■ **Exercise objective**
Lines in which "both" appears should be pulled from the data below.

■ **Data provided**
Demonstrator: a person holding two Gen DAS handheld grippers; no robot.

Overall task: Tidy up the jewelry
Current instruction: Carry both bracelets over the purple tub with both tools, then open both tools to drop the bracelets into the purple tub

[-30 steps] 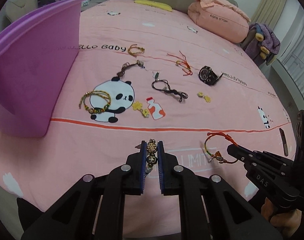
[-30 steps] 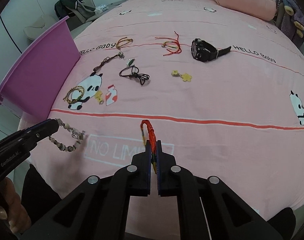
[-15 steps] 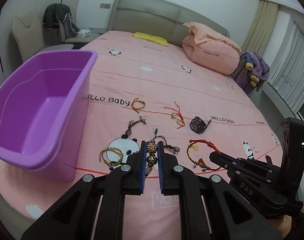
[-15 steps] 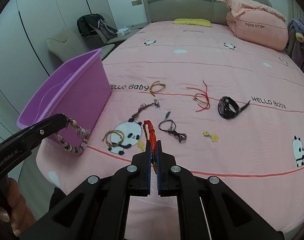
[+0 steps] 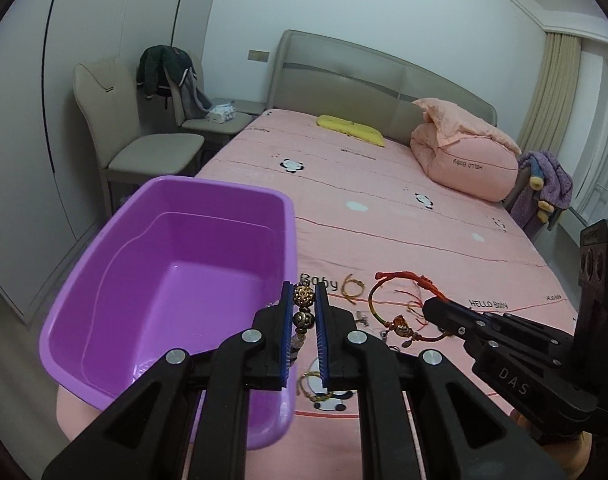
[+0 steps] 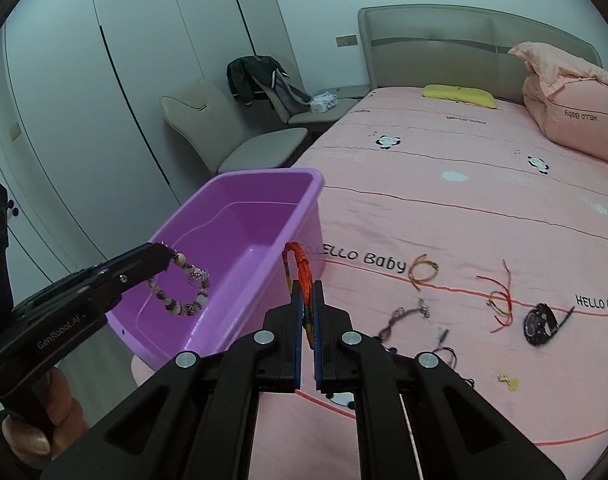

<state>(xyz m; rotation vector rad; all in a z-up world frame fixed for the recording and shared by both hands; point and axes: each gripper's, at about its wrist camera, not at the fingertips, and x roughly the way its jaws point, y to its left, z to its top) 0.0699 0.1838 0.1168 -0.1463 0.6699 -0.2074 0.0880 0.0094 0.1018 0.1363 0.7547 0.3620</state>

■ **Result for this exercise**
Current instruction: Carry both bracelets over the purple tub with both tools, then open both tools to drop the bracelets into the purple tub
<state>(xyz m; rotation vector rad; all in a z-up world frame fixed for the recording and shared by both hands; point and axes: each gripper's, at about its wrist camera, not at the fingertips, and x roughly the way its jaws point, y to its left, z to its top) 0.0699 0.1838 0.1168 -0.1463 0.6699 -0.2074 0.0880 0.0094 0.1018 0.1363 0.7547 0.3620</state>

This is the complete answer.